Researchers at Karolinska Institutet in Sweden and their colleagues in Germany, the USA and Finland have studied the safety of very long-term antipsychotic therapy for schizophrenia.
According to the study, which is published in the scientific journal World Psychiatry, mortality was higher during periods when patients were not on medication than when they were.
People with schizophrenia have an average life expectancy ten to twenty years below the norm, and there has long been concern that one of the causes is the long-term use of antipsychotic drugs.
Earlier compilations (meta-analyses) of results from randomised studies, however, indicated that the mortality rate for people with schizophrenia on antipsychotic medication was 30 to 50 per cent lower than those who have received placebo.
However, most of the studies done have been shorter than six months, which does not reflect the reality of treatment often being life-long.

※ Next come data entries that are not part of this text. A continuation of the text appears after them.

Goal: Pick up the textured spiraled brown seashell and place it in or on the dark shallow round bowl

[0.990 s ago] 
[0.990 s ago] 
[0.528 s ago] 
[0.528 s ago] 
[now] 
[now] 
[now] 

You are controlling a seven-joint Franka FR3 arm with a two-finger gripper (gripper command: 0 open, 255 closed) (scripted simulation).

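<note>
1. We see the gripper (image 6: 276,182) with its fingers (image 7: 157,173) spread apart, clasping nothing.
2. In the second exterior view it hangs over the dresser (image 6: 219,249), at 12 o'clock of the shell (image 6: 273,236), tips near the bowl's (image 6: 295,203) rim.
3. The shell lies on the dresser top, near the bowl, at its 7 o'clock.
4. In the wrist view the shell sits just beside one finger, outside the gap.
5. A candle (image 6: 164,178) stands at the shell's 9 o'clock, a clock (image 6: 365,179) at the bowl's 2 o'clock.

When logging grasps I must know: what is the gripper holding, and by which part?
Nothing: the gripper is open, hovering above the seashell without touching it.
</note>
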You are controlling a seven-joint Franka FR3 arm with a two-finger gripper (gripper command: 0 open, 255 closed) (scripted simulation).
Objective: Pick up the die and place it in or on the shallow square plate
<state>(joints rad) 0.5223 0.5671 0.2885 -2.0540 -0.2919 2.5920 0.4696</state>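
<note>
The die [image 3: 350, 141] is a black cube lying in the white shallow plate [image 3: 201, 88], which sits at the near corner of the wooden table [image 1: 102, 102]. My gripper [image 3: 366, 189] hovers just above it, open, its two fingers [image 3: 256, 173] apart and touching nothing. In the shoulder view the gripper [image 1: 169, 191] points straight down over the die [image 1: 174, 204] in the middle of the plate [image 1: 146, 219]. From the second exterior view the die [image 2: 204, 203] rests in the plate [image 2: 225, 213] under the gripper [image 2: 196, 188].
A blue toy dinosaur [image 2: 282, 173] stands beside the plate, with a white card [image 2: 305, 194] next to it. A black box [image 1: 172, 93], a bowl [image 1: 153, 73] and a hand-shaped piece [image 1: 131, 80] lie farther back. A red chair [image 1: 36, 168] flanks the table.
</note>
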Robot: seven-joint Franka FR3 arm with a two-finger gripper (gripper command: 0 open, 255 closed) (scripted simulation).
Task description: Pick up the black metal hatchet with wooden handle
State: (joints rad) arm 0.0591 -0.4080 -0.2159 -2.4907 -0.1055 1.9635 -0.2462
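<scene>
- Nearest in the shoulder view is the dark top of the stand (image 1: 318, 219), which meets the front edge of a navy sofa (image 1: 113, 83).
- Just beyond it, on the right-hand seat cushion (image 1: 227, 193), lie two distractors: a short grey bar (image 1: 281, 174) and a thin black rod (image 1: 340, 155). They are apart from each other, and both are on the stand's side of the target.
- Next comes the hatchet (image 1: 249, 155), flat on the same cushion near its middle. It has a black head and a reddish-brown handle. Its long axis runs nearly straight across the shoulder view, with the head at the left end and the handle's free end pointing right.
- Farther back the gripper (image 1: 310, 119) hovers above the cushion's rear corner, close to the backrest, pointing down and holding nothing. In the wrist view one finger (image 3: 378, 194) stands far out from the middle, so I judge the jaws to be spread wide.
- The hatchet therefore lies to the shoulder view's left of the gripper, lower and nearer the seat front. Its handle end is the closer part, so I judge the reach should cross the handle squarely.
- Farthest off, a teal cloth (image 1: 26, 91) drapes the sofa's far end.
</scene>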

Researchers from Karolinska Institutet and their international colleagues have now done a long-term follow-up, substantiating previous results and demonstrating that antipsychotic drugs are not associated with increased risk of co-morbid complications, such as cardiovascular disease. The study is the largest conducted in the field to date.
“It’s difficult to make comparisons between people on permanent medication and those who aren’t, as these groups differ in many ways,” says Heidi Taipale, assistant professor at the Department of Clinical Neuroscience at Karolinska Institutet.
“One common method of dealing with this has been to try to take account of such differences when making comparisons. However, we chose another method, in which each person was their own control, making it possible for us to make individual comparisons of hospitalisation during periods of antipsychotic medication and periods of no treatment.”
The researchers monitored just over 62,000 Finns who had received a schizophrenia diagnosis at some time between 1972 and 2014.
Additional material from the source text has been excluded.